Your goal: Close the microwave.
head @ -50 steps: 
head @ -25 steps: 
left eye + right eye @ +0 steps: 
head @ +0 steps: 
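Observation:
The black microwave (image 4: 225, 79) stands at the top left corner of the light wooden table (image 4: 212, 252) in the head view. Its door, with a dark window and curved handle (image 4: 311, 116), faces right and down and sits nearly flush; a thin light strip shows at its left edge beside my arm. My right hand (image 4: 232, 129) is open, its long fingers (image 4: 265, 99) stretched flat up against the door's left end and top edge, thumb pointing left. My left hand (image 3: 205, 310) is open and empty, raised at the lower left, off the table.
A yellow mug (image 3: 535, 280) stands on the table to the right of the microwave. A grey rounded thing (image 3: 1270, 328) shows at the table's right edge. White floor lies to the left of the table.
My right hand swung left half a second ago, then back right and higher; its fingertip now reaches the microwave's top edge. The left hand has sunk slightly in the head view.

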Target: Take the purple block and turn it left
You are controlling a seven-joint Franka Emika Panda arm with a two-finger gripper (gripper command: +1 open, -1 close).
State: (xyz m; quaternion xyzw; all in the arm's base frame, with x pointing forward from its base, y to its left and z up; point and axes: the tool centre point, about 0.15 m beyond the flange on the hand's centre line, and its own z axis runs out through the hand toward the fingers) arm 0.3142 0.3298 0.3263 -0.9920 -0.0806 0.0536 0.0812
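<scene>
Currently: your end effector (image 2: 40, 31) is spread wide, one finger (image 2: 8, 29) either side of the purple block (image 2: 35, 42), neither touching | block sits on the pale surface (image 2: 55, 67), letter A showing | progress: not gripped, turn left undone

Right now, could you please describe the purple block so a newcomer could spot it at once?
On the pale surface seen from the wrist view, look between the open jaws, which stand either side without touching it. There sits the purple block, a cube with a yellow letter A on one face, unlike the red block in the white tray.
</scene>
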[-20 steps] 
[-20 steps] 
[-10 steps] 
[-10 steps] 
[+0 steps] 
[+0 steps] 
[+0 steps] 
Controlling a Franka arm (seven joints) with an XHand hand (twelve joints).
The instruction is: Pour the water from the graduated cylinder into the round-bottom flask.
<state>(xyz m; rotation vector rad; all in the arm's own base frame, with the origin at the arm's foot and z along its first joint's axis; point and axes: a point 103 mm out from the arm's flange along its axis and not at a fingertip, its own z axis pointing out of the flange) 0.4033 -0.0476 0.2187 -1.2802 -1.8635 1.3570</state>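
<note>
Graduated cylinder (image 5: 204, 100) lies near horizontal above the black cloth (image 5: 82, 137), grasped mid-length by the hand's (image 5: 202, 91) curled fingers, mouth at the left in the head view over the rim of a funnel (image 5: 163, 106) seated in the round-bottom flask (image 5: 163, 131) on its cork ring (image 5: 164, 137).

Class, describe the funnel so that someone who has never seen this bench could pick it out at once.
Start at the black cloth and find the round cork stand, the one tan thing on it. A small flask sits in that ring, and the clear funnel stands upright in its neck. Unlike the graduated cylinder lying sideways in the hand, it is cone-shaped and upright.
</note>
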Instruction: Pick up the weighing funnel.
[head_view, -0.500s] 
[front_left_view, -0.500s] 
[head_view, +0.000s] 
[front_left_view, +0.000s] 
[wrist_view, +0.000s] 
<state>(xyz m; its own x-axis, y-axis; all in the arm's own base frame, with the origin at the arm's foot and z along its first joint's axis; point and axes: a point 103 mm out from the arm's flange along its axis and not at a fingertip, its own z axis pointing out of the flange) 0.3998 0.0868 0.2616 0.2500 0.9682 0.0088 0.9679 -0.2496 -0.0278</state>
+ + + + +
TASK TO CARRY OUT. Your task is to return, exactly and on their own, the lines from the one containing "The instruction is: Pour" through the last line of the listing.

EXERCISE SOLUTION.
The instruction is: Pour the water from the graduated cylinder into the round-bottom flask.
<state>(xyz m; rotation vector rad; all in the arm's own base frame, with the origin at the arm's foot and z along its first joint's axis; point and axes: a point 103 mm out from the arm's flange along its axis and not at a fingertip, its own z axis pointing out of the flange) 0.4033 -0.0476 0.2187 -1.2802 -1.8635 1.3570</state>
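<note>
Graduated cylinder (image 5: 204, 100) lies near horizontal above the black cloth (image 5: 82, 137), grasped mid-length by the hand's (image 5: 202, 91) curled fingers, mouth at the left in the head view over the rim of a funnel (image 5: 163, 106) seated in the round-bottom flask (image 5: 163, 131) on its cork ring (image 5: 164, 137).

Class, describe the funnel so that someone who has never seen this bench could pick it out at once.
Start at the black cloth and find the round cork stand, the one tan thing on it. A small flask sits in that ring, and the clear funnel stands upright in its neck. Unlike the graduated cylinder lying sideways in the hand, it is cone-shaped and upright.
</note>
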Instruction: Pick up the weighing funnel.
[head_view, -0.500s] 
[front_left_view, -0.500s] 
[head_view, +0.000s] 
[front_left_view, +0.000s] 
[wrist_view, +0.000s] 
<state>(xyz m; its own x-axis, y-axis; all in the arm's own base frame, with the origin at the arm's foot and z along its first joint's axis; point and axes: a point 103 mm out from the arm's flange along its axis and not at a fingertip, its own z axis pointing out of the flange) 0.3998 0.0868 0.2616 0.2500 0.9682 0.0088 0.9679 -0.2496 -0.0278</state>

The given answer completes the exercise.